Which gives all the automorphisms for $\text{Gal}(\kappa(q)/\kappa(p))$ as modulo $q$ that minimal polynomial is the minimal polynomial for $\alpha$ over $\kappa(q)$
Alright I have a dumb computational question now: $(p, \frac{1}{2}\sqrt{p})$ is prime in $\mathcal{O} := \Bbb Z[\frac{1 + \sqrt{p}}{2}]$ because $$\mathcal{O}/(p, \frac{1}{2}\sqrt{p}) \cong \Bbb Z[X]/(X^2 - X + \frac{1 - p}{4}, p, \frac{1}{2}X) \cong \Bbb F_p[X]/(X^2 - X + \frac{1}{4}, \frac{1}{2}X) \cong \Bbb F_p$$ I think
$X^2 - X + \frac{1}{4} \equiv (X-\frac{1}{2})^2 \bmod p$
Well $(p, \omega - c)$ is the ideal above $p$ where $c$ is the constant term in the factorsation and $\omega$ is a generator for the ring of integers lol
To get a real ($\sigma$-additive) measure you need what's called an $\omega$-closed filter, but it's a theorem of $\mathsf{ZFC}$ that there is no $\omega$-closed filter on $\Bbb N$ and it's independent of $\mathsf{ZFC}$ whether there is an $\omega$-closed filter on any set
(If there is one then there's a measurable cardinal)

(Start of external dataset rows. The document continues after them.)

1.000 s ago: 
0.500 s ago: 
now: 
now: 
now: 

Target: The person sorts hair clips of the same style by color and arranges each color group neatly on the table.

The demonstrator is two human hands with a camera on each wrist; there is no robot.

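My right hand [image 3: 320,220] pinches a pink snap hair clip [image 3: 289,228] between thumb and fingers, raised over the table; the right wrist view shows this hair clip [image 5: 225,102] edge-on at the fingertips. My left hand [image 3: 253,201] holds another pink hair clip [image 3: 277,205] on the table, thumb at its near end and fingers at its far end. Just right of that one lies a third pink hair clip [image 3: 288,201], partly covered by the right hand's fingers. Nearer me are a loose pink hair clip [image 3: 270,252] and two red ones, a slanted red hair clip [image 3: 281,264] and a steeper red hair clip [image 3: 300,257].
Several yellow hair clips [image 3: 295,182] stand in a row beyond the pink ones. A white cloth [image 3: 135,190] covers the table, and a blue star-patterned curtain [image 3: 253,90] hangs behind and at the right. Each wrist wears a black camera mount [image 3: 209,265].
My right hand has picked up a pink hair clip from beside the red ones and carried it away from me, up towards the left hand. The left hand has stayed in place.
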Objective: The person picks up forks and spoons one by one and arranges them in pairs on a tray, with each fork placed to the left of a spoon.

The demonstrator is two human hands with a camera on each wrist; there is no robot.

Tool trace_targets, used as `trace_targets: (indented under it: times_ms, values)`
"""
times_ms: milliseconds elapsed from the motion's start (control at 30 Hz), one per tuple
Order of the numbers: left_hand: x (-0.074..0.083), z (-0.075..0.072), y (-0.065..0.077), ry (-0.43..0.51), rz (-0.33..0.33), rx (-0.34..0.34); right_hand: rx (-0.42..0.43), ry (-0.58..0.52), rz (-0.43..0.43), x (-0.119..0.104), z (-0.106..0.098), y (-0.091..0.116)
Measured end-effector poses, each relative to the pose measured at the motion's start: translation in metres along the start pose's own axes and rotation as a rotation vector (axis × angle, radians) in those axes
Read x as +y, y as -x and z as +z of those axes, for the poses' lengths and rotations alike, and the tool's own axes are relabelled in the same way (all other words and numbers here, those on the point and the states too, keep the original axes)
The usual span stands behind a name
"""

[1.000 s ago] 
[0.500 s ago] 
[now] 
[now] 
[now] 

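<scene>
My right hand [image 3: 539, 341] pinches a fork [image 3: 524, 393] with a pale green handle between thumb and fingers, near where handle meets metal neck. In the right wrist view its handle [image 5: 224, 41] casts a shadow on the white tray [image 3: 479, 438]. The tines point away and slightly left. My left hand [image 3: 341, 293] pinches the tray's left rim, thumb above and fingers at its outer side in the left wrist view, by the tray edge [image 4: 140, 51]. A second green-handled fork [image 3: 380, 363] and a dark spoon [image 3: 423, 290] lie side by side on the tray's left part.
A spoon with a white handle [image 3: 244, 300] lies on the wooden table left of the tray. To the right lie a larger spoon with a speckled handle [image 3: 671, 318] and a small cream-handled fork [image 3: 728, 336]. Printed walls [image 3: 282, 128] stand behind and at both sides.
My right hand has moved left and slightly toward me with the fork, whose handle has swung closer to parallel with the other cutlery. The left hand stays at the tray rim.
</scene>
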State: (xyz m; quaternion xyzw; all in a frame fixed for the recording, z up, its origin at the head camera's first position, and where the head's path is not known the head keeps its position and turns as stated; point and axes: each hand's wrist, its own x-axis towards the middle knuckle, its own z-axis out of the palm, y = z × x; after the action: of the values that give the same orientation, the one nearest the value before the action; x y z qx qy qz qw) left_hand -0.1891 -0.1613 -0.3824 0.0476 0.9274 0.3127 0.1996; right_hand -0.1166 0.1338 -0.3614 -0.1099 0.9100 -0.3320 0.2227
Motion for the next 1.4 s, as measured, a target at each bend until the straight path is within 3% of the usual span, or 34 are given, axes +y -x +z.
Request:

Free ultrafilters are precisely the ultrafilters which contain all cofinite sets. So for any finite set $A\in\mathcal U$ $\Leftrightarrow A\setminus F\mathcal U$.
If you take an ultrafilter and throw away all the subsets $A \subset \mathcal{U}$ such that there is some finite subset $P$ and $Q$ for which $(A \setminus P) \cup Q \in \mathcal{U}$, does that give you an ultrafilter? I think so.
So I am wondering what exactly goes wrong in the construction. Choose an ultrafilter $\mathcal{U}$, define $\mu(A) = 1$ if $A \in \mathcal{U}$ and whenever $B =^* A$, $B \in \mathcal{U}$ as well, using your notation.
And you can say exactly the same thing if you take the dual ideal instead of finite sets. (I.e., the same is true if you say $X\setminus P,X\setminus Q\in\mathcal U$ instead of saying that $P$, $Q$ are finite.
Ok, I'm listening. (Sorry for the digression.) We have $\mu(A)=1$ for the sets from ultrafilter. What next?